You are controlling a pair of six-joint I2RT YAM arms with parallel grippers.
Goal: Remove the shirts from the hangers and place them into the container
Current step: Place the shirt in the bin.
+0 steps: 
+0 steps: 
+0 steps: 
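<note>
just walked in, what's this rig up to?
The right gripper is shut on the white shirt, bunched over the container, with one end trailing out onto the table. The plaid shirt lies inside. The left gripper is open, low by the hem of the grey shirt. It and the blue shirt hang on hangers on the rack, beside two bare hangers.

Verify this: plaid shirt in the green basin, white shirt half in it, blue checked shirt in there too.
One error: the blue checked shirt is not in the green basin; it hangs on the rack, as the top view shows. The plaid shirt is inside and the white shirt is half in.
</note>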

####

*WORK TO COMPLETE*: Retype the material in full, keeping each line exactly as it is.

*SOLUTION*:
You are controlling a pair of six-joint I2RT YAM arms with parallel grippers.
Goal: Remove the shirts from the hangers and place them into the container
Current step: Place the shirt in the bin.
+0 steps: 
+0 steps: 
+0 steps: 
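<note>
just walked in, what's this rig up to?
The right gripper is shut on the white shirt, bunched over the container, with one end trailing out onto the table. The plaid shirt lies inside. The left gripper is open, low by the hem of the grey shirt. It and the blue shirt hang on hangers on the rack, beside two bare hangers.

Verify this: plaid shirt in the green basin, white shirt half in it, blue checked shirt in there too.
One error: the blue checked shirt is not in the green basin; it hangs on the rack, as the top view shows. The plaid shirt is inside and the white shirt is half in.
</note>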

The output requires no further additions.